To what extent do you see your work bringing different meanings to the New Greening vision? What type of conversation does it introduce with respect to our future goals as a society and regarding sustainable transformation? 

“The conversation it introduces is about knowledge production and intersectionality, access and inclusion, environmentalism and the arts. So far, who has been given the resources to contribute to our public realm and greenspace? And what could happen if we distributed that power to the communities that live and breathe it? In ‘Mapping Greenness,’ those making the maps are also the people who inhabit them, who grow up, grow old and pass through them: the true experts. It shows a personal connection which inspires specific, relevant and intimate imagination to generate collective futures.

Environmental racism is so stark in UK cities. We need to go beyond greening. New Greening encompasses diversity in heritage seed, diverse species, and access to greenspace in the public realm across diverse communities. These maps are not a compartmentalized view that separates natural and artificial or human and non-human. What is being captured is the total environment: topography, weather, people, pubs, animals, insects, buildings, plants, history, scenes, community. These maps recognize that this total environment is nature.

So, we need to respond local, think global, centre intersectionality and provide access and agency for communities to creatively respond and re-imagine environments to work for climate just futures.”

What do you wish to let the viewer know about your work that might not come out explicitly? What do you hope to inspire with your artwork?

“Once I exhibited ‘Mapping Greenness’ at the gallery, I took the project to a scientific conference at the University of Cardiff on citizen science for place-based wellbeing. I also presented the project to the Nottingham City Council Planning Authority at their consultation for new planning guidelines for the city’s public realm.

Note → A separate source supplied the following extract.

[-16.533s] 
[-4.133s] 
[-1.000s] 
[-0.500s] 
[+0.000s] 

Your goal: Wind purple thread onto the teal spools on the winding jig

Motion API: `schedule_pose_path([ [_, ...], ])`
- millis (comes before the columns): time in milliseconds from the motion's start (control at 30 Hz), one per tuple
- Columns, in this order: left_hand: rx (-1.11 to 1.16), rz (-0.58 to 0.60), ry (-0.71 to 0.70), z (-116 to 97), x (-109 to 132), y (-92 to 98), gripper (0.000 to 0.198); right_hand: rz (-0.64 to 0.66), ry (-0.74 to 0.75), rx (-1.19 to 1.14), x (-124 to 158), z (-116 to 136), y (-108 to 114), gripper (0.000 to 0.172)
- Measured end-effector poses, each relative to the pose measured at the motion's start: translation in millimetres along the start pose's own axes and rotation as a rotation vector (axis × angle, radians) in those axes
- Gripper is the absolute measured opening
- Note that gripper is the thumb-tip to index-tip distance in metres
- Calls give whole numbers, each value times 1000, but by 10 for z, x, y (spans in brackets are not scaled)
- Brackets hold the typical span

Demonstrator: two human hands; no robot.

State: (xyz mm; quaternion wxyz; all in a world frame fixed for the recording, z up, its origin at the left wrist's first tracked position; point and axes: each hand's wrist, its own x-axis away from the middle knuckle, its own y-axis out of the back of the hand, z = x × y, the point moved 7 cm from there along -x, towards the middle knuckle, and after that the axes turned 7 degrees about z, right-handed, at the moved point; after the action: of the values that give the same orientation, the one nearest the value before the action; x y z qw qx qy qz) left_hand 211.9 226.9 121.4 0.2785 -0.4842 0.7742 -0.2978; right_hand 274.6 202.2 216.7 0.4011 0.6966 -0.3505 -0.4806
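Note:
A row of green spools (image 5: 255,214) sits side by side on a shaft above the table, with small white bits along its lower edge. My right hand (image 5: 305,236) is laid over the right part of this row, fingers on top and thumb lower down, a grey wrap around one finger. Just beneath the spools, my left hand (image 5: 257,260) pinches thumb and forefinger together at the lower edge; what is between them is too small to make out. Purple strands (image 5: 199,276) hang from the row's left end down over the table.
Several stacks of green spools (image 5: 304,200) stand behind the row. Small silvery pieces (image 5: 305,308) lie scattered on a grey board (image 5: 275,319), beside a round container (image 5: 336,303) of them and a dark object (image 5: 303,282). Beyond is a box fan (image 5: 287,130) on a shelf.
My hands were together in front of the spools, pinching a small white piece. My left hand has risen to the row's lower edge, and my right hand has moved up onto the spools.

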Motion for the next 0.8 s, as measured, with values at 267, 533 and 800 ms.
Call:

‘Mapping Greenness’ was not just a project to connect young mappers to their city’s future, or just to research greenness in the public realm, or just an artistic project to create beautiful aerial photography maps – it was also a tactical campaign. I wanted to tie all of these disciplines in to maximise the impact. ‘Mapping Greenness’ as an inter-disciplinary artivist. I hope it inspired those scientists at the conference and those planners in the council to use their positions of power differently. I hope that other social art projects will act outside of gallery spaces, in communities and in strategic places to enact real change on hyper-local scales.”

Ownership of local green space

In challenging issues of urbanization and environmental racism, Mo Langmuir has given a voice to all stakeholders of the urban area of Nottingham. By bringing them together, letting them collaborate and co-create the maps, ‘Mapping Greenness’ fueled the minds of citizens and made them aware about greenspaces. In this sense, Mo’s public art project could be viewed as a knowledge transfer process using art-based methods to listen to the voices of the inhabitants. This does not only imply humans. The maps show all environmental aspects that create the entire area. In doing so, Mo seems to question the ownership of the city that goes beyond the hierarchical ownership that exists today. In this sense, the project ‘Mapping Greenness’ stimulates imagination about the future of urban greenery, the future of ownership, and the future of city of Nottingham in general.